Conference Theme
Rhode Island College’s Dialogue on Diversity Committee Presents the
16th Annual Multicultural Conference
Civic and Community Engagement
Saturday, November 2, 2013
This year’s Promising Practices conference theme is “Engagement.” The conference will explore contemporary efforts to engage students in the key social, political, economic and environmental challenges of our time. The conference will showcase the broad range of contemporary approaches to engagement, from courses that include service or other community work requirements, to projects in which students investigate compelling local concerns, to participatory collaborations with community groups, to activist pedagogies, and beyond. A special focus will be on the use of engaged pedagogies to (1) promote understanding of social difference, (2) achieve social justice, and (3) champion civic responsibility.
Keynote Address

Howard Rosing, Ph.D., will deliver the keynote speech.

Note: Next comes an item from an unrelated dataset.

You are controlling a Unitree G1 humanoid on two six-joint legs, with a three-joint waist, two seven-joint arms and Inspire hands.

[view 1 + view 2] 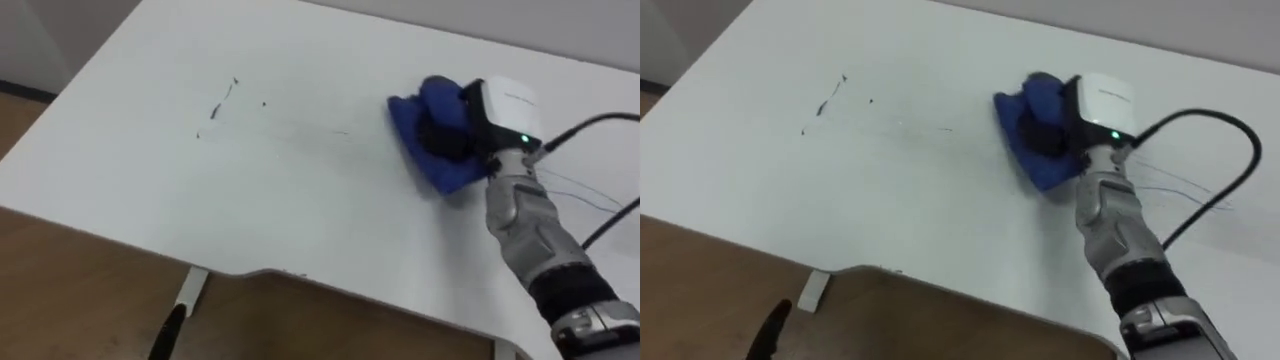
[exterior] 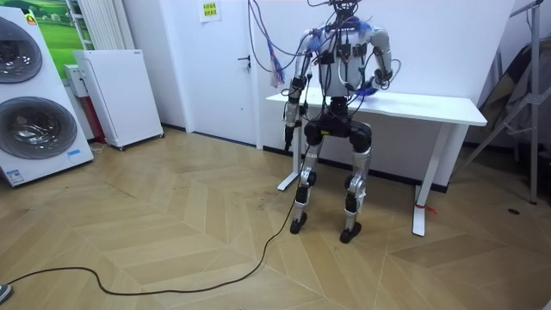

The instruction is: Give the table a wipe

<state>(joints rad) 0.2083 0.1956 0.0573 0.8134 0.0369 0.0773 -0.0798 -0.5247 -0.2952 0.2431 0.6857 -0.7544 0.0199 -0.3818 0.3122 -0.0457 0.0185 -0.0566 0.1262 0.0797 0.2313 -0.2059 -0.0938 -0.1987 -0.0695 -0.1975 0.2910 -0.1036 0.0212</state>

Dr. Rosing is the Executive Director of the Steans Center for Community-Based Service Learning at DePaul University. He is a cultural anthropologist whose research is focused upon urban food access, economic restructuring, community food systems, and food justice movements in Chicago and the Dominican Republic. He is currently completing a study with DePaul students on community food systems development in partnership with non-profit organizations in four Chicago neighborhoods. Dr. Rosing also co-edited Pedagogies of Praxis: Course-Based Action Research in the Social Sciences (Jossey-Bass, 2007).
Promising Practices 2013: Call for Proposals
According to the Carnegie Foundation for the Advancement of Teaching, engagement is designed to “enrich scholarship, research, and creative activity; enhance curriculum, teaching and learning; prepare educated, engaged citizens; strengthen democratic values and civic responsibility; address critical societal issues; and contribute to the public good.”
We invite proposals for workshops (50 minute sessions) that showcase and critically reflect on particular approaches to civic and community engagement. We aim to explore the range of contemporary civic and community engagement pedagogies, and so seek contributions that consider forms of engagement suited to diverse communities and educational contexts (from elementary to secondary to post-secondary) and that involve students with local, regional, national, and global communities. We encourage presenters to consider the following guiding conference questions:
- What learning objectives should guide our pedagogical practices?
- What guidelines should we use when designing experiential learning activities that foster community engagement?
- What unique challenges does engaged teaching and learning pose for educators?
- How do we implement and evaluate our best practices?
- How do we design pedagogical practices that encourage critical examination of social difference, social justice and civic responsibility?
- How do we measure community impact?
- What positive/negative impact(s) does/might engagement have on understanding diversity?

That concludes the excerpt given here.